Regulation of the industry’s most popular in-store program will affect the convenience store channel in a profoundly negative way.

I remember it clearly. It was an overcast day in June 2002 in Lancaster County, Pa., when I attended a meeting that has always left me with a lasting impression. As the tobacco buyer for a major oil company, I quietly sat (not something I’m known for) and I listened to the discussion that one day would make Lancaster County tobacco free! Quite frightening was this agenda, as it would make it illegal to grow any tobacco, market tobacco or use any form of tobacco within the county boundaries. Could this ever happen?

Today, convenience stores are faced with a future that will be greatly affected by future FDA regulation. The bill imposes major regulatory obstacles in the marketing of any new tobacco products. It treats tobacco products like medical devices. However, most of the regulatory provisions make no sense for application to tobacco products. Product changes which fueled the recent unprecedented growth of the “other tobacco” portion of the convenience channel will now need to go through cumbersome review.

Approval or denial will be given based on whether the product or its changes are deemed “in the best interests of public health.” The standards are broadly defined in the bill with the goal of reducing overall tobacco consumption. This bill will not allow the FDA to ban the product or reduce nicotine to zero but its provisions will allow for the FDA to impose any requirements or prohibitions it sees fit.

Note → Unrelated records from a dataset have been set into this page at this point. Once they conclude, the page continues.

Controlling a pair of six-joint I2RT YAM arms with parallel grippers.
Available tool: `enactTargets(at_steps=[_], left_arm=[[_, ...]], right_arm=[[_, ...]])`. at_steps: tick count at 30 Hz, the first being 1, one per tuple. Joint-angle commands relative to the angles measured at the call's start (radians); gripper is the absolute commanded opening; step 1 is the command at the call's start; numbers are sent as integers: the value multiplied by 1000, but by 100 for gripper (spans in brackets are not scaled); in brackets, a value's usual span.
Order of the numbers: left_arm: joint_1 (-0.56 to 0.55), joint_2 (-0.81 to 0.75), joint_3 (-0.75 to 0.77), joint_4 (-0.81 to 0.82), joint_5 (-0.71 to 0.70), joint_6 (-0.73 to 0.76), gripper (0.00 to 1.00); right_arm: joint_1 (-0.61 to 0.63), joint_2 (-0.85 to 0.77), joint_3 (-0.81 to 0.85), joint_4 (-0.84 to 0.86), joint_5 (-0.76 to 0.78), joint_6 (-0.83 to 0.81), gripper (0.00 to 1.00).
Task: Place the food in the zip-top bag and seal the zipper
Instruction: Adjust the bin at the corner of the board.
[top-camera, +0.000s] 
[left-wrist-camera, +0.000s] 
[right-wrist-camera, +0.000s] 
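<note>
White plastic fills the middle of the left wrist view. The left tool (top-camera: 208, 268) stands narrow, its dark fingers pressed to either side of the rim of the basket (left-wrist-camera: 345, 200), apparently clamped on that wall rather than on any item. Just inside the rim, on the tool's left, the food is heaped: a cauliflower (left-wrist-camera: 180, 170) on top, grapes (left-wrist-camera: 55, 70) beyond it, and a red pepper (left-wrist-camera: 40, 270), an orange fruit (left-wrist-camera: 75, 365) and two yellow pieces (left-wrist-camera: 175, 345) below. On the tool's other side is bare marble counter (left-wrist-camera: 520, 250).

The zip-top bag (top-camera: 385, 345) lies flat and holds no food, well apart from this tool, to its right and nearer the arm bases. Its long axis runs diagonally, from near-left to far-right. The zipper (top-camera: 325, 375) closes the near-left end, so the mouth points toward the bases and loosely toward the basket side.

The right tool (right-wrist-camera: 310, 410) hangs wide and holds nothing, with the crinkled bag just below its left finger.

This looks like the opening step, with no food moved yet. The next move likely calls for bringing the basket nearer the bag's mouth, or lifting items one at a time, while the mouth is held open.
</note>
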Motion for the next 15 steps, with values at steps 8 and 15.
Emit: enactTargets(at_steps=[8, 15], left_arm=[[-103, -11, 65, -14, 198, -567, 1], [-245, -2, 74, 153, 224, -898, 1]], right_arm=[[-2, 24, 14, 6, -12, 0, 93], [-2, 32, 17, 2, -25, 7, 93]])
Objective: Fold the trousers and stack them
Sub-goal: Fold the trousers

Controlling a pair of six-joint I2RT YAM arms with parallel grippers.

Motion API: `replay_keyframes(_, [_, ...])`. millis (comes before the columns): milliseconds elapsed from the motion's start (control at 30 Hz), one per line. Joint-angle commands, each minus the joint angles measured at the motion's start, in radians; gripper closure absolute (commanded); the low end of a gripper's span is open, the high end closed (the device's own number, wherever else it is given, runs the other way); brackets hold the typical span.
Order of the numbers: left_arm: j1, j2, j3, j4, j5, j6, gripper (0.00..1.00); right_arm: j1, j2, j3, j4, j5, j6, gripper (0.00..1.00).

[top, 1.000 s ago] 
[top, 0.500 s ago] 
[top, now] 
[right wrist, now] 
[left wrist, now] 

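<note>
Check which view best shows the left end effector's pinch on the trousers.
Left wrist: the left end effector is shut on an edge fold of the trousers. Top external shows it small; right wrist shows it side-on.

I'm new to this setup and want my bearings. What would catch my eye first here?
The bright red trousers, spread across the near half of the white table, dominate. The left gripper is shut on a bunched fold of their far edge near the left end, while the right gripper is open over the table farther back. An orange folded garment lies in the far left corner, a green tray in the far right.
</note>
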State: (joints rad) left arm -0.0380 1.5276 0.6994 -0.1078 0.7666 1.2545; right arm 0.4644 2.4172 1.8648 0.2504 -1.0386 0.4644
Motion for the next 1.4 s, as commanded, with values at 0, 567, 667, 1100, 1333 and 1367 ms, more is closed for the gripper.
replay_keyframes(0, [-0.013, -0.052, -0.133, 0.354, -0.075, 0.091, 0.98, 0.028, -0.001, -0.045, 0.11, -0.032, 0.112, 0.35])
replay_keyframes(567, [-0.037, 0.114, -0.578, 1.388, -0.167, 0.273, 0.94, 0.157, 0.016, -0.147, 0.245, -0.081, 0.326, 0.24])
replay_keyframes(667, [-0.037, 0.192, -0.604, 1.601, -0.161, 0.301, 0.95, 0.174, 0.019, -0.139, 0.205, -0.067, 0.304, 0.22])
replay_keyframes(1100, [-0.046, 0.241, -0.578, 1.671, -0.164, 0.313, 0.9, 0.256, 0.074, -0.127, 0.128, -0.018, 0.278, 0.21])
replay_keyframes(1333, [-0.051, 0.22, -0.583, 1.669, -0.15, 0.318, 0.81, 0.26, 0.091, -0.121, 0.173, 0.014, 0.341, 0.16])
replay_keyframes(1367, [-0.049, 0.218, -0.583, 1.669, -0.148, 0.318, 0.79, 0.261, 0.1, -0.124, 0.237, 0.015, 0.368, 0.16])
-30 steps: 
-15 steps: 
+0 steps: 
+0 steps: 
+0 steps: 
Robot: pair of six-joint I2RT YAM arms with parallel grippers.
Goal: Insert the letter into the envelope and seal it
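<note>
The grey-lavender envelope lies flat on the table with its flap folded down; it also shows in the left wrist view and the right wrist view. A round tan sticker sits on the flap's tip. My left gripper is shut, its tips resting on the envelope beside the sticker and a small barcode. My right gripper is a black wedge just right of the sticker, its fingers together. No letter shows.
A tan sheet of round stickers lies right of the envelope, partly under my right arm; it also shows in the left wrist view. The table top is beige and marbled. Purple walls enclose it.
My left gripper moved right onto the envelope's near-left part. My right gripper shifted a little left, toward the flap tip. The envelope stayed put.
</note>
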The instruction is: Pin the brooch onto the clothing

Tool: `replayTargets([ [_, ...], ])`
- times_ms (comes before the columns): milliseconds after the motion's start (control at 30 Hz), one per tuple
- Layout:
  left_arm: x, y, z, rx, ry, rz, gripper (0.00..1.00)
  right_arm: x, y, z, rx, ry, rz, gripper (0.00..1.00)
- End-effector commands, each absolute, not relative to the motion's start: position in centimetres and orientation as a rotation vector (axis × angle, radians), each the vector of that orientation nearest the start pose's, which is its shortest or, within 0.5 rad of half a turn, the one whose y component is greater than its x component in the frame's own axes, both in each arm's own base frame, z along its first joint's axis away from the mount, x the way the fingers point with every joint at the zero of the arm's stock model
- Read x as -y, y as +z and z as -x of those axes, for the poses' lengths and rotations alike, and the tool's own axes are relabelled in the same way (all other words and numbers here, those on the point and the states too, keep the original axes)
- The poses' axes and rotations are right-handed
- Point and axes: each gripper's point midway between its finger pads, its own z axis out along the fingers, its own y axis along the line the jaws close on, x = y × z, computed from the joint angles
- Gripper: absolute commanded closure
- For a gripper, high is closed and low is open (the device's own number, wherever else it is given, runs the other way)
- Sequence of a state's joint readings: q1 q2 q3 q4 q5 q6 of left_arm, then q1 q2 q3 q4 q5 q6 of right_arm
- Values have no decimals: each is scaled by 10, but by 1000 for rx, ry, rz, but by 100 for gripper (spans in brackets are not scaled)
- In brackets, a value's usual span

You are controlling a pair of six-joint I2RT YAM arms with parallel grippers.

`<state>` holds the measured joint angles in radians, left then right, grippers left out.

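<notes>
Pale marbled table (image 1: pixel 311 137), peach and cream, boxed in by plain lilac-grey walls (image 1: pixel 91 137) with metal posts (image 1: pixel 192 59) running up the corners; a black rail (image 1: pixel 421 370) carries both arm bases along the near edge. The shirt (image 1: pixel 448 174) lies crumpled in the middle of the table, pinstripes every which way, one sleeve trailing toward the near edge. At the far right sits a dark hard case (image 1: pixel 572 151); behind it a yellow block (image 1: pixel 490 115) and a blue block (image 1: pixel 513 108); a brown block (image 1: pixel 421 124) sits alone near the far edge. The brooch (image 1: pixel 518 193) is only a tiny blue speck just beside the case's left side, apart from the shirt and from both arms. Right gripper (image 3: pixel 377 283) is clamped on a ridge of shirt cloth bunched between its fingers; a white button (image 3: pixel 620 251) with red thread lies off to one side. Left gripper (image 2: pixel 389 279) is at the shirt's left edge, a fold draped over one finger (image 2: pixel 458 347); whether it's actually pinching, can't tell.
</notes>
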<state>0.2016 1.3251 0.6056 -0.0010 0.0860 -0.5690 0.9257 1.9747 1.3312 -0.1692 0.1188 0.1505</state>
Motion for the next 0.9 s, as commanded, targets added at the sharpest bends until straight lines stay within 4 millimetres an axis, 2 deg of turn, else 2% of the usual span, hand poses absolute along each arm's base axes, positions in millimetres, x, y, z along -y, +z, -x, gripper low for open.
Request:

It is clear from my understanding that the FDA would have broad authority to make tobacco products highly unattractive to adult smokers and highly inaccessible to the public. All of these factors will most definitely affect the convenience store channel in a negative way.

 

Know the “Risks”

Another area of the bill that will affect the convenience channel of trade is that the bill prevents the communication about significant differences among the levels of risk presented by different types of tobacco products. The convenience store channel needs to address this lack of good practice and realize that not all tobacco products are the same in the spectrum of risk, or in other words, some are riskier than others.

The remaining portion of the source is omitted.